Exercise:
Up to and including the line with "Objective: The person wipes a", output the records exactly as they appear.

Stored data entries:
==========
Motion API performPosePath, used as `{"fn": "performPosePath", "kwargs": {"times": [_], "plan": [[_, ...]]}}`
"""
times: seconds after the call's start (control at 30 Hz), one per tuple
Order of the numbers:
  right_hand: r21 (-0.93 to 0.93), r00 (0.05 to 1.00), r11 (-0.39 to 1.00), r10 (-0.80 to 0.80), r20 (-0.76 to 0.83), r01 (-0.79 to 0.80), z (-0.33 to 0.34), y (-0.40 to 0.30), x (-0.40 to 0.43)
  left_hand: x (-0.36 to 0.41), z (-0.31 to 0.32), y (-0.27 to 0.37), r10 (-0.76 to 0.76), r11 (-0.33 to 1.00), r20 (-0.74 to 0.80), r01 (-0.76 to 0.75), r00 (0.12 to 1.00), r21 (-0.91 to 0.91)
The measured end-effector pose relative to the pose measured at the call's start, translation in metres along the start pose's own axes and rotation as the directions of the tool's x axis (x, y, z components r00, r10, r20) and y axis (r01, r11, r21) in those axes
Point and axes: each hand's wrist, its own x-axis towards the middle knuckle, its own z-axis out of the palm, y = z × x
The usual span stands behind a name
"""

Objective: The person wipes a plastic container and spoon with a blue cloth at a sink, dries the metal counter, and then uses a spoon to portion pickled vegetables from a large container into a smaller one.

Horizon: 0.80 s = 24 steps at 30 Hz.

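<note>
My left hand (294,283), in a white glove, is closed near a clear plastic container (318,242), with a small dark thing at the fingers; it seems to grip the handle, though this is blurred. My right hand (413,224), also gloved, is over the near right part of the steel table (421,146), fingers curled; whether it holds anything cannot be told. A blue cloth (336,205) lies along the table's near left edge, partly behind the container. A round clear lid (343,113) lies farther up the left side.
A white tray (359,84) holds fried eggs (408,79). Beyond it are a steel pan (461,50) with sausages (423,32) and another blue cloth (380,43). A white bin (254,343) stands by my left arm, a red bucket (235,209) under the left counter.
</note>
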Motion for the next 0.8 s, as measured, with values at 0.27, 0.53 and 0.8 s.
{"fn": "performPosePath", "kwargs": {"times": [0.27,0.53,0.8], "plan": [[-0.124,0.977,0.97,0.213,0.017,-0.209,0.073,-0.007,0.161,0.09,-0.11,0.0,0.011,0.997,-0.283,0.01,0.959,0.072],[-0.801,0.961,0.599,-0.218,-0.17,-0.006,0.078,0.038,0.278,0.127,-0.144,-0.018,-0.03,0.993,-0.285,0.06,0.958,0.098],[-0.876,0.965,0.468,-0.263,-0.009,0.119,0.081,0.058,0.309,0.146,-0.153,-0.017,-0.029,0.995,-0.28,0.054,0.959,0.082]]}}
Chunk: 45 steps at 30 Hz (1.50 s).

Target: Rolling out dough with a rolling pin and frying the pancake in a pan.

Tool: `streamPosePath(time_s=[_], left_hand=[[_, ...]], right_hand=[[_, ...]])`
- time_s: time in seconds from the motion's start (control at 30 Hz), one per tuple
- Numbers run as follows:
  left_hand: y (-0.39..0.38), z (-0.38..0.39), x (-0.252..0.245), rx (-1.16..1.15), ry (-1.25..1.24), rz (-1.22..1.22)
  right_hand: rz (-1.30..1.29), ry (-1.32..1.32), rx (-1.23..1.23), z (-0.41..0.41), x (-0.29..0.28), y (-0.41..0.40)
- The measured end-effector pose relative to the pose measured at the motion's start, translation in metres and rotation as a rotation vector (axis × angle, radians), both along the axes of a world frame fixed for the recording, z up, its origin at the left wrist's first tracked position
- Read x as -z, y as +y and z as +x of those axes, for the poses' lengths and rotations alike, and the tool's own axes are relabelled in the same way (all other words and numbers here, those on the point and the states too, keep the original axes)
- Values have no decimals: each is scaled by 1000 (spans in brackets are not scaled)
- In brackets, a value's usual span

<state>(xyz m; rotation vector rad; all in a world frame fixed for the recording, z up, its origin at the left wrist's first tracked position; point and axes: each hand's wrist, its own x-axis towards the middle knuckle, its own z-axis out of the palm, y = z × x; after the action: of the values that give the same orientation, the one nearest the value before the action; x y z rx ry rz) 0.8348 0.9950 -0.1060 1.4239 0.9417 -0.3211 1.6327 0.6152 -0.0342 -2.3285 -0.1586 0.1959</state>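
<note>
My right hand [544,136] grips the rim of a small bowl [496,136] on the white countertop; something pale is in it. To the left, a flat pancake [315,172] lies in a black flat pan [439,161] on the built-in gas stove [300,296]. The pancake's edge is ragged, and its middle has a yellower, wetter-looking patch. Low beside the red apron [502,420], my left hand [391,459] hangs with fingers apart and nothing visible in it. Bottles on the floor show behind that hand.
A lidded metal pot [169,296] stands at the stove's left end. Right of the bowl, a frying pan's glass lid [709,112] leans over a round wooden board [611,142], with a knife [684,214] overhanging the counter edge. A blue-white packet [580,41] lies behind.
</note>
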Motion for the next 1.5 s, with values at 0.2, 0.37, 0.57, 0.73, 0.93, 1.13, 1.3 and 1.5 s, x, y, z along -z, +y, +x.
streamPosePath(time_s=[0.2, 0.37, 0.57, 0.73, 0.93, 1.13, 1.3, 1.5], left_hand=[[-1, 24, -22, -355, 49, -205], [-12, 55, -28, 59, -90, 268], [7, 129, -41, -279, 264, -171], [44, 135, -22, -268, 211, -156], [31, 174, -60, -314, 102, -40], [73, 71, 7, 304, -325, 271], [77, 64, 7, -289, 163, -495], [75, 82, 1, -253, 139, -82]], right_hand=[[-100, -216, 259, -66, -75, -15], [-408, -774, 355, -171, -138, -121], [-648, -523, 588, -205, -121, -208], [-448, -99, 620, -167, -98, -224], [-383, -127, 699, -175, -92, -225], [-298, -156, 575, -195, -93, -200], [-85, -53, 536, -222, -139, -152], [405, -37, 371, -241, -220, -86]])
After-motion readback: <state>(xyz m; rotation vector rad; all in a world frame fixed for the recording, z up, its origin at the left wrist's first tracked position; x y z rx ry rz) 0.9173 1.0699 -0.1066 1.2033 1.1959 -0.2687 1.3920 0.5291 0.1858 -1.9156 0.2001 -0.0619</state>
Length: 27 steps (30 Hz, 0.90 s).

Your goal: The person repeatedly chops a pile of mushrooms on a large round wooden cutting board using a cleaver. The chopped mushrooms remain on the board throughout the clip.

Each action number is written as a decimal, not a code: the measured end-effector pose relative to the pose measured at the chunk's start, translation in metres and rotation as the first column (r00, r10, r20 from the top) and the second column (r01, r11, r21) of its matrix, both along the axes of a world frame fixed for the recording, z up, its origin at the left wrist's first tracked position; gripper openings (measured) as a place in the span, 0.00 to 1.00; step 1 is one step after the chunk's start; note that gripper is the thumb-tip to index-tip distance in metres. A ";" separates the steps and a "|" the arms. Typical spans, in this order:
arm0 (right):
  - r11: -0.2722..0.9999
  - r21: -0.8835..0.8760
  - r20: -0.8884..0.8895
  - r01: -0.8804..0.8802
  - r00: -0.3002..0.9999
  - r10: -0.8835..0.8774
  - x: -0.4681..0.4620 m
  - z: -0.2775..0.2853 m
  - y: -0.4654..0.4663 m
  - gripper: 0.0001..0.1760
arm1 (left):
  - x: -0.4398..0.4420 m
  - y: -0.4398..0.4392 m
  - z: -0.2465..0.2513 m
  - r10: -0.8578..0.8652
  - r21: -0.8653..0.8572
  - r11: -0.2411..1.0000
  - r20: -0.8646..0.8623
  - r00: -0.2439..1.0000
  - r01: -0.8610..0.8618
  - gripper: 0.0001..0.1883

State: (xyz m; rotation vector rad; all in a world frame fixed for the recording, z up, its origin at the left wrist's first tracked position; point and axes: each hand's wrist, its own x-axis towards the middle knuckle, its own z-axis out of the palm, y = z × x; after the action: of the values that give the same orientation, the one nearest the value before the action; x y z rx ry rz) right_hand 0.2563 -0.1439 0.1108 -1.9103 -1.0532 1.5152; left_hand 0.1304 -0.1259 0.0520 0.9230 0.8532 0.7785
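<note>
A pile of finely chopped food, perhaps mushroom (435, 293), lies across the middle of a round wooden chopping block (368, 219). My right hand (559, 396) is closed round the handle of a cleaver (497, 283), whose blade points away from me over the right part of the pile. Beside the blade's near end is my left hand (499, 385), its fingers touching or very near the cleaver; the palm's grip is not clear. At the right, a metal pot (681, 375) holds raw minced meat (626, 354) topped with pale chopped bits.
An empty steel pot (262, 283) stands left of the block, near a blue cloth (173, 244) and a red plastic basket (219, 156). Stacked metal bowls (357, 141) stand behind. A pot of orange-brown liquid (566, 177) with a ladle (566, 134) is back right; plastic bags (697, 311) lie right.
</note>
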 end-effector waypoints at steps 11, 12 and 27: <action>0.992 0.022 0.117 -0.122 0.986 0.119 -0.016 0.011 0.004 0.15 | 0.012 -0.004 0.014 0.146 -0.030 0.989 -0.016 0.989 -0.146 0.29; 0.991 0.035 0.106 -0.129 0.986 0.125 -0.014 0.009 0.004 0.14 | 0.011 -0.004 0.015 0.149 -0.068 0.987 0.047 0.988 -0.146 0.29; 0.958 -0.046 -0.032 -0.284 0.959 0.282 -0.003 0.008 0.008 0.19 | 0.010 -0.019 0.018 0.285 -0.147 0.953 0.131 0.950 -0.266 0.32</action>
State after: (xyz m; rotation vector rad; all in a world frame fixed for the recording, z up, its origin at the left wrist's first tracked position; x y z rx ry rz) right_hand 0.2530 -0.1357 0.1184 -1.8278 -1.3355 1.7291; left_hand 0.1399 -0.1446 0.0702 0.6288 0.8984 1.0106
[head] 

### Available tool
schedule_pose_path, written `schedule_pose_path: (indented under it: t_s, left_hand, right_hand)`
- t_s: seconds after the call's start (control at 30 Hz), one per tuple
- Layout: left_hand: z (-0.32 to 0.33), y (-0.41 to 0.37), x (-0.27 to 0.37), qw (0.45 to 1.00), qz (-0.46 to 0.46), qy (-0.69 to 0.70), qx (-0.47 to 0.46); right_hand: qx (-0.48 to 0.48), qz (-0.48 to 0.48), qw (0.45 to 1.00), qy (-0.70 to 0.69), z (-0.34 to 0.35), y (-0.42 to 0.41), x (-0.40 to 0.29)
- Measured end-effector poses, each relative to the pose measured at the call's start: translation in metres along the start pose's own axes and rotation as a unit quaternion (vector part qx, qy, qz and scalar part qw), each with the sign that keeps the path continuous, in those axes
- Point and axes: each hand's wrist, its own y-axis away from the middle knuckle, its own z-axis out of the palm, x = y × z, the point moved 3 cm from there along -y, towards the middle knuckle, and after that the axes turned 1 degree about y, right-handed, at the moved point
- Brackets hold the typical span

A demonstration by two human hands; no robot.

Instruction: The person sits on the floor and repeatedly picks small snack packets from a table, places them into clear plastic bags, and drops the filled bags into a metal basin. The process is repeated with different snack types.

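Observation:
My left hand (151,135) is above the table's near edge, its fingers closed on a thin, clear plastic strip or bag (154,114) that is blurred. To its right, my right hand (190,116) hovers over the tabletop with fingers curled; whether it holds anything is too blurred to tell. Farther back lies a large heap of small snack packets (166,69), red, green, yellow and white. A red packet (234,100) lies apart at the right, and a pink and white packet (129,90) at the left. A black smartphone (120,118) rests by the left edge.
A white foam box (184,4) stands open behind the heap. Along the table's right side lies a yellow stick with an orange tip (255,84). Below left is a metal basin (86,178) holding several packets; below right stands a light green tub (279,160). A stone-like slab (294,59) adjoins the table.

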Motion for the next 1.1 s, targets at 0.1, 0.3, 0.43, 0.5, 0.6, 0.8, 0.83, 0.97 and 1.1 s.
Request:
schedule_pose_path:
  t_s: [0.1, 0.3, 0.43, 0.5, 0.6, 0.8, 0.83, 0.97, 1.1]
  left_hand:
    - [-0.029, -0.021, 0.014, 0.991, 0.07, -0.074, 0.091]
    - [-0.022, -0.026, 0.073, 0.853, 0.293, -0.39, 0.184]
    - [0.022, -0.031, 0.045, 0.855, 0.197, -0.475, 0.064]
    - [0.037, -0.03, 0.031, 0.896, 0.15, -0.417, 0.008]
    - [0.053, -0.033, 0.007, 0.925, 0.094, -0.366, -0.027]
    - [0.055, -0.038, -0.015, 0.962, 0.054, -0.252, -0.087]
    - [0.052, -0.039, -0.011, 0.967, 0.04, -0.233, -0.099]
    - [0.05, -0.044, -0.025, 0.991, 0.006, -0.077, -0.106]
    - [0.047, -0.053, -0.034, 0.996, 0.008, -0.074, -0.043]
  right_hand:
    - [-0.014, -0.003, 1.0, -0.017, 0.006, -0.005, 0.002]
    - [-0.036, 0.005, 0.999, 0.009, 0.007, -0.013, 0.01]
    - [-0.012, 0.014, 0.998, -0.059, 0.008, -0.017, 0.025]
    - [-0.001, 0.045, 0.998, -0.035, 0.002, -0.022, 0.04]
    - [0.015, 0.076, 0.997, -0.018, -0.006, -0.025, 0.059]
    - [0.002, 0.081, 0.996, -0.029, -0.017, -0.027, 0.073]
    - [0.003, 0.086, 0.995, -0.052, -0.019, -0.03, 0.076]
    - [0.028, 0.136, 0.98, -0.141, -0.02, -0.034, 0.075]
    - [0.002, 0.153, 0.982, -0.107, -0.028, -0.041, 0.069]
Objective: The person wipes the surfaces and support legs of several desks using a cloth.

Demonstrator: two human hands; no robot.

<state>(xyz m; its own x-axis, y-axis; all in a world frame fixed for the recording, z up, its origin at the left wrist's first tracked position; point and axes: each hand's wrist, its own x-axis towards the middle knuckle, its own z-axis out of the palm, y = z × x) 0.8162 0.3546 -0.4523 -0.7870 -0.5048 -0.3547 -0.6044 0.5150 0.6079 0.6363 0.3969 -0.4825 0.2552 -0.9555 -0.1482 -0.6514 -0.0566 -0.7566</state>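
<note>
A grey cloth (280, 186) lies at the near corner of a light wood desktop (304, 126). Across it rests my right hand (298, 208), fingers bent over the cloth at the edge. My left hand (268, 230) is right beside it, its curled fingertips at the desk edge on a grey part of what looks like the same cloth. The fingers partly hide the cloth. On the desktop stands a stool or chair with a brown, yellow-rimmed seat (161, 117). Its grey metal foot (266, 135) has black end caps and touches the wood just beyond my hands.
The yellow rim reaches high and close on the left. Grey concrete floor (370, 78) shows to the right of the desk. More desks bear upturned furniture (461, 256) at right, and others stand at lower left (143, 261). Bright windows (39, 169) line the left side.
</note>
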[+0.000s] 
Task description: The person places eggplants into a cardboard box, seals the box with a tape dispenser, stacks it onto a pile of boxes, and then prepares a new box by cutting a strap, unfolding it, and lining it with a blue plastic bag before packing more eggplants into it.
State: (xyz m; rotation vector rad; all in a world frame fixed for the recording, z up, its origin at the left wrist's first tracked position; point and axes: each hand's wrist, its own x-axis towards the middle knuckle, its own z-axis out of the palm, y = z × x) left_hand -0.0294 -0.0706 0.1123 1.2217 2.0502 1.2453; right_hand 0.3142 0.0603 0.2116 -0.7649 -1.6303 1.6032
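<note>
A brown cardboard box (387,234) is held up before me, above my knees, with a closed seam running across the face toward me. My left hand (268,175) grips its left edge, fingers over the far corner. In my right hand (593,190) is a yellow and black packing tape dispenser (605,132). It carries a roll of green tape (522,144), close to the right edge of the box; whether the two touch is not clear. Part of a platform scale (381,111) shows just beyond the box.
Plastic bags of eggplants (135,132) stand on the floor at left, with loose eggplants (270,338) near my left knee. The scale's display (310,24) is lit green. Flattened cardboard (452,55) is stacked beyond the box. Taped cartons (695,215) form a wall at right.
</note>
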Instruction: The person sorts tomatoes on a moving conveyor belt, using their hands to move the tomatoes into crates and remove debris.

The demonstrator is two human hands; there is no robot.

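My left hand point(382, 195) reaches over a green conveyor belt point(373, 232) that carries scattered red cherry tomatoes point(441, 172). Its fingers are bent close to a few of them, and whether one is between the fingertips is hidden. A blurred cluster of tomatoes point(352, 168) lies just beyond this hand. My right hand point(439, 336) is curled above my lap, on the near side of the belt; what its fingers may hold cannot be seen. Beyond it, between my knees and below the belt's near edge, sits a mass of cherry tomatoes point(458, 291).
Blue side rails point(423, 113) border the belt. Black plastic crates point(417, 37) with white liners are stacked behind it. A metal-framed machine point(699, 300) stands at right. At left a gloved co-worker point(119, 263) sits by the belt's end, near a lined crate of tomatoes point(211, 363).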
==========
Response to this exercise:
Motion API performPosePath, used as `{"fn": "performPosePath", "kwargs": {"times": [_], "plan": [[_, ...]]}}`
"""
times: seconds after the call's start (control at 30 Hz), one per tuple
Order of the numbers:
  right_hand: r21 (-0.93 to 0.93), r00 (0.05 to 1.00), r11 (-0.39 to 1.00), r10 (-0.80 to 0.80), r20 (-0.76 to 0.83), r01 (-0.79 to 0.80), z (-0.33 to 0.34), y (-0.40 to 0.30), x (-0.40 to 0.43)
  left_hand: x (-0.36 to 0.41), z (-0.31 to 0.32), y (-0.27 to 0.37), r10 (-0.76 to 0.76), r11 (-0.33 to 1.00), r20 (-0.74 to 0.80), r01 (-0.76 to 0.75), r00 (0.12 to 1.00), r21 (-0.91 to 0.91)
The measured end-effector pose relative to the pose measured at the call's start, translation in metres along the start pose's own axes and rotation as the directions of the tool's x axis (x, y, z components r00, r10, r20) and y axis (r01, r11, r21) in those axes
Point and axes: each hand's wrist, its own x-axis towards the middle knuckle, its own z-axis out of the palm, y = z × x
The usual span stands behind a name
"""

Objective: The person wipes a plastic container and spoon with a blue cloth at a sink, dries the metal counter, and then uses a spoon to portion pickled vegetables from a large container into a smaller one.

This answer is complete as it stands.